These costs should be added to the total transition costs used to
calculate the appropriate transition charge, and should be subject to
periodic review and adjustment to the extent actual costs are different
than this estimate.

- ---------------------
     (3)A general description of the activities necessary to develop and
install the technology improvements needed to implement retail direct
access, as well as a potential schedule for those activities, is provided
as Attachment 3.
  -13-

          B.   Determination of Transition Charges

          Based upon the above cost determinations, transition and
implementation charges were developed which would be applicable only to
those customers electing retail direct access service during the 1997-2007
time period.  The basic assumptions underlying the calculation of the
charge, and the details of the calculation are set forth on Attachment 1. 
In summary, this approach:

          (i)  Reflects only those costs to be incurred (or amortized)
     over the 1998-2007 time period.  The only exceptions to this are, as
     noted above, the SFAS 106, SFAS 109 and refunded debt regulatory
     assets, which, under current rates, would be amortized over periods
     extending to 2011, 2016, and 2010, respectively, and the Ludington
     and hydro plant decommissioning cost.

          (ii) Calculates a per kWh charge based upon the October 1996
     sales forecast for the 1998-2007 time period.

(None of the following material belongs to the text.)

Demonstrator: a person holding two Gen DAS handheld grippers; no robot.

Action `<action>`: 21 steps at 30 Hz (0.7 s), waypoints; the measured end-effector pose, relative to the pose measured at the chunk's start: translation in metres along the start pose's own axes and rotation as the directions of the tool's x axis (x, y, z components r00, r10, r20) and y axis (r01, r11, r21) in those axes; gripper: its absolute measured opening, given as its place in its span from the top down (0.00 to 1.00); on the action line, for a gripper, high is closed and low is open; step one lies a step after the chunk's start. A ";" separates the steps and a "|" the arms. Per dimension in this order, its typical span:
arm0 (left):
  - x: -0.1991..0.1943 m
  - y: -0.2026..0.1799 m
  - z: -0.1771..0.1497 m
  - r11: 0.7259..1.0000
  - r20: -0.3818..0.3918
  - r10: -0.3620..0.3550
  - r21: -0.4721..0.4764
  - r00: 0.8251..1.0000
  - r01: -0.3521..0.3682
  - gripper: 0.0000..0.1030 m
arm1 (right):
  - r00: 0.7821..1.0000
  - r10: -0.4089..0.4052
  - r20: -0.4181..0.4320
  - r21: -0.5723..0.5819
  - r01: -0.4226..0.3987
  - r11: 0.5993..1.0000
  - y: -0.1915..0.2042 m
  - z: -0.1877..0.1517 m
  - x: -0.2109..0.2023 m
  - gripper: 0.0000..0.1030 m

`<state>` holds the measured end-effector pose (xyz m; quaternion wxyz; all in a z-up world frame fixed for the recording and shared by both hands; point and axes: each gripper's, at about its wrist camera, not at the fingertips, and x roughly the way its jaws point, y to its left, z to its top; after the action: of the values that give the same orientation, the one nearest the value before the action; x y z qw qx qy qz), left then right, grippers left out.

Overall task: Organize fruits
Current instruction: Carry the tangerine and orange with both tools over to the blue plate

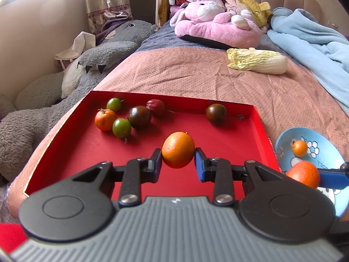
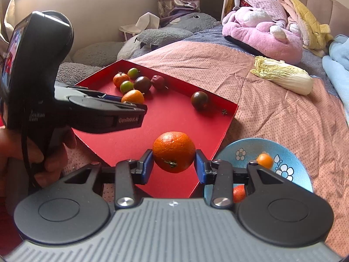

          (iii)     Reflects a $4.9 million reduction in total transition
     costs based upon the assumption that a portion of the payments made
     by Rate DA participants during 1998-2000 will allow recovery of a
     portion of total transition costs. 

          (iv) Assumes the schedule for retail direct access set forth in
     the Staff Report is followed, and calculates the load associated with
     the customers opting for retail direct access pursuant to that
     schedule.

          (v)  Uses the overall pre-tax rate of return approved in the
     most recent electric rate order of 10.63%, (see February 5, 1996
     Order in Case No. U-10685), and a 7% discount rate to determine the
     present value of future revenues.

          (vi) Develops a levelized transition charge which would be
     applicable for the entire 1998-2007 time period, only for those
     customers eligible for retail direct access.  Other customers are
     assumed to continue to pay bundled rates during this period. 
     Similarly, the implementation charge (covering employee-related and
     other restructuring costs) would also apply only to retail access
     customers.

          (vii)     Assumes that all nuclear decommissioning costs
     continue to be recovered through a separate charge applicable to all
     customers.

The levelized transition charge (i.e., for recovery of the costs
associated with regulatory assets, Ludington/hydro decommissioning,
nuclear facilities and power purchase agreements) which results from this
approach is 1.31 cents per kWh. The levelized implementation charge (i.e.,
for recovery of employee-related restructuring costs and other
implementation costs) is 0.14 cents per kWh.  The total charge is 1.45
cents per kWh.  See Attachment 1.  This is the charge that would apply in
the absence of securitization.

          Because the above calculations are based upon a relatively long-
term sales forecast, it is essential to periodically "true-up" the
collection of these amounts to reflect actual sales levels.  Neither
utilities nor customers should be put at risk for factors such as the
performance of the Michigan economy and weather over a ten year period. 
Thus,  the charges should be adjusted on January 1, 2001 and January 1,
2004 to reflect what actual sales levels have been.  There would be no
true-ups for any other factors.

          C.   Mitigation

          The February 5 Order asked the utilities to address to what
degree transition cost mitigation measures are reflected in the Staff
recommendation.  There are numerous examples of such mitigation measures
which are inherent in the Staff Report.  These include the following:

          (A)  During the transition period, the above-described
     calculation of transition costs effectively assumes that, for the
     load lost to third party power suppliers, the Company will be able to
     sell the displaced generation to some other buyer at a price at least
     equal to market value.  The inability to do so would mean that the
     estimate of transition (or stranded) costs set forth above is
     significantly understated.  Thus, there is a business risk associated
     with being able to negotiate transactions which allow those sales to
     take place.  This also highlights the importance of the reciprocity
     condition which the Staff Report properly recommends.  Without the
     ability to sell into other utilities' markets, Consumers Energy's
     generation would effectively be land-locked, and its transition costs
     would be substantially increased.  

          (B)  The utility assumes all risk associated with the
     recoverability of existing and future capital costs of its fossil and
     hydro electric generating units.  The current net book value of these
     units on Consumers Energy's books is over $800 million (excluding
     CWIP and inventories).   Average annual capital expenditures for
     these units during 1993-1995 was approximately $40 million.  The rate
     freeze recommended by the Staff will prevent recovery of any capital
     additions during the transition period, and the Company will be
     solely at risk for the recovery of all capital, fuel and other O&M
     costs after the full phase-in of retail direct access.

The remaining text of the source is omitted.